- **Work required**
Please give back the listing exactly as it reads.

- **Data block**
=== Begin Enclosure ===

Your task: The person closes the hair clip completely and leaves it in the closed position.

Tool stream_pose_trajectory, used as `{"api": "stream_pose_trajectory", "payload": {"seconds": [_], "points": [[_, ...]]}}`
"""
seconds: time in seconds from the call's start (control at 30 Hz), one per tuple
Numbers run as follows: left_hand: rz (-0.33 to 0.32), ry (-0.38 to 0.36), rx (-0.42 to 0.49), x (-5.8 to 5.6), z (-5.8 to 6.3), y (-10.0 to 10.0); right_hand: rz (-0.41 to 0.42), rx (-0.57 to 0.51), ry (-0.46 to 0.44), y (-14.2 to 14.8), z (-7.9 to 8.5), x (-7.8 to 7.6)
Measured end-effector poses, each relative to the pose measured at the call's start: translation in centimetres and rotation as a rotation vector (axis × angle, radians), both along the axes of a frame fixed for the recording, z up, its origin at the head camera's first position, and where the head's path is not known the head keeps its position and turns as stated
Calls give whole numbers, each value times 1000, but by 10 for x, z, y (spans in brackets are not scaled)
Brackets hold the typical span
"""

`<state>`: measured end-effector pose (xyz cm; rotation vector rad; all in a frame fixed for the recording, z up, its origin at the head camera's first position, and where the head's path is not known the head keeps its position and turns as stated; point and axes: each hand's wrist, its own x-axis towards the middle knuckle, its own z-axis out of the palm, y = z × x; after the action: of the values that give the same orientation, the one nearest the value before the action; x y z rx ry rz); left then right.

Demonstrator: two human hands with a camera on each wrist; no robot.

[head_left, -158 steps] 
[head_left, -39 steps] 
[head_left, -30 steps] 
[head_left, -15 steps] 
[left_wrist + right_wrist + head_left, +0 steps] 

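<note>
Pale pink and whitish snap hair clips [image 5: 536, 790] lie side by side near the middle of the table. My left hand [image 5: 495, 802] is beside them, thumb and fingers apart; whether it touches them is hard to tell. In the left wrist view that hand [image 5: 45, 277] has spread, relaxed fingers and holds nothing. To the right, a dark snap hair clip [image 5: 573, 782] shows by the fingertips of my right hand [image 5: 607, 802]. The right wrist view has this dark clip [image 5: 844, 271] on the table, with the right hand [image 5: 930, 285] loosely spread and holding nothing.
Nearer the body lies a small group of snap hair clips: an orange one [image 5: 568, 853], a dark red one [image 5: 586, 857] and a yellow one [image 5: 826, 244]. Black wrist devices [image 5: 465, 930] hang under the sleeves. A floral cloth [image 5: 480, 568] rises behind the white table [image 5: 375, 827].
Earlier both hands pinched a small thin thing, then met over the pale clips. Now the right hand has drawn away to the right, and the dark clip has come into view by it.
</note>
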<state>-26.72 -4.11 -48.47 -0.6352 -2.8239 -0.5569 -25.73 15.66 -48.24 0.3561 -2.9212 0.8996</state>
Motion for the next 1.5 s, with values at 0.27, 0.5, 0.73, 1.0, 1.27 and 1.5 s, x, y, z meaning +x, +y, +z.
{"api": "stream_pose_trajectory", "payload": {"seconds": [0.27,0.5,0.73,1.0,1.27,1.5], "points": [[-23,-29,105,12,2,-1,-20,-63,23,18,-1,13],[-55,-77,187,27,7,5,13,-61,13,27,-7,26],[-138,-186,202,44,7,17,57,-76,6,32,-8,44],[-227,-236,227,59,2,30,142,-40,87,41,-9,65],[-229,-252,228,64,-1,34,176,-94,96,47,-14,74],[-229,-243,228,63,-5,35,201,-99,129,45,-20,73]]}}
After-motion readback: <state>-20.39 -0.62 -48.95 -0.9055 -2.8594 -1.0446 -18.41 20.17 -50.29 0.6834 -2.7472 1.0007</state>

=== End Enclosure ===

- **Response to this task**
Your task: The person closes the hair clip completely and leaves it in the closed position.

Tool stream_pose_trajectory, used as `{"api": "stream_pose_trajectory", "payload": {"seconds": [_], "points": [[_, ...]]}}`
"""
seconds: time in seconds from the call's start (control at 30 Hz), one per tuple
Numbers run as follows: left_hand: rz (-0.33 to 0.32), ry (-0.38 to 0.36), rx (-0.42 to 0.49), x (-5.8 to 5.6), z (-5.8 to 6.3), y (-10.0 to 10.0); right_hand: rz (-0.41 to 0.42), rx (-0.57 to 0.51), ry (-0.46 to 0.44), y (-14.2 to 14.8), z (-7.9 to 8.5), x (-7.8 to 7.6)
Measured end-effector poses, each relative to the pose measured at the call's start: translation in centimetres and rotation as a rotation vector (axis × angle, radians), both along the axes of a frame fixed for the recording, z up, its origin at the head camera's first position, and where the head's path is not known the head keeps its position and turns as stated
Calls give whole numbers, each value times 1000, but by 10 for x, z, y (spans in brackets are not scaled)
Brackets hold the typical span
"""

`<state>`: measured end-effector pose (xyz cm; rotation vector rad; all in a frame fixed for the recording, z up, its origin at the head camera's first position, and where the head's path is not known the head keeps its position and turns as stated; point and axes: each hand's wrist, its own x-axis towards the middle knuckle, its own z-axis out of the palm, y = z × x; after the action: of the values that give the same orientation, the one nearest the value before the action; x y z rx ry rz); left then right.

Demonstrator: two human hands with a camera on each wrist; no robot.

[head_left, -158 steps] 
[head_left, -39 steps] 
[head_left, -30 steps] 
[head_left, -15 steps] 
[left_wrist + right_wrist + head_left, +0 steps] 

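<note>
Pale pink and whitish snap hair clips [image 5: 536, 790] lie side by side near the middle of the table. My left hand [image 5: 495, 802] is beside them, thumb and fingers apart; whether it touches them is hard to tell. In the left wrist view that hand [image 5: 45, 277] has spread, relaxed fingers and holds nothing. To the right, a dark snap hair clip [image 5: 573, 782] shows by the fingertips of my right hand [image 5: 607, 802]. The right wrist view has this dark clip [image 5: 844, 271] on the table, with the right hand [image 5: 930, 285] loosely spread and holding nothing.
Nearer the body lies a small group of snap hair clips: an orange one [image 5: 568, 853], a dark red one [image 5: 586, 857] and a yellow one [image 5: 826, 244]. Black wrist devices [image 5: 465, 930] hang under the sleeves. A floral cloth [image 5: 480, 568] rises behind the white table [image 5: 375, 827].
Earlier both hands pinched a small thin thing, then met over the pale clips. Now the right hand has drawn away to the right, and the dark clip has come into view by it.
</note>
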<state>-26.72 -4.11 -48.47 -0.6352 -2.8239 -0.5569 -25.73 15.66 -48.24 0.3561 -2.9212 0.8996</state>
Motion for the next 1.5 s, with values at 0.27, 0.5, 0.73, 1.0, 1.27 and 1.5 s, x, y, z meaning +x, +y, +z.
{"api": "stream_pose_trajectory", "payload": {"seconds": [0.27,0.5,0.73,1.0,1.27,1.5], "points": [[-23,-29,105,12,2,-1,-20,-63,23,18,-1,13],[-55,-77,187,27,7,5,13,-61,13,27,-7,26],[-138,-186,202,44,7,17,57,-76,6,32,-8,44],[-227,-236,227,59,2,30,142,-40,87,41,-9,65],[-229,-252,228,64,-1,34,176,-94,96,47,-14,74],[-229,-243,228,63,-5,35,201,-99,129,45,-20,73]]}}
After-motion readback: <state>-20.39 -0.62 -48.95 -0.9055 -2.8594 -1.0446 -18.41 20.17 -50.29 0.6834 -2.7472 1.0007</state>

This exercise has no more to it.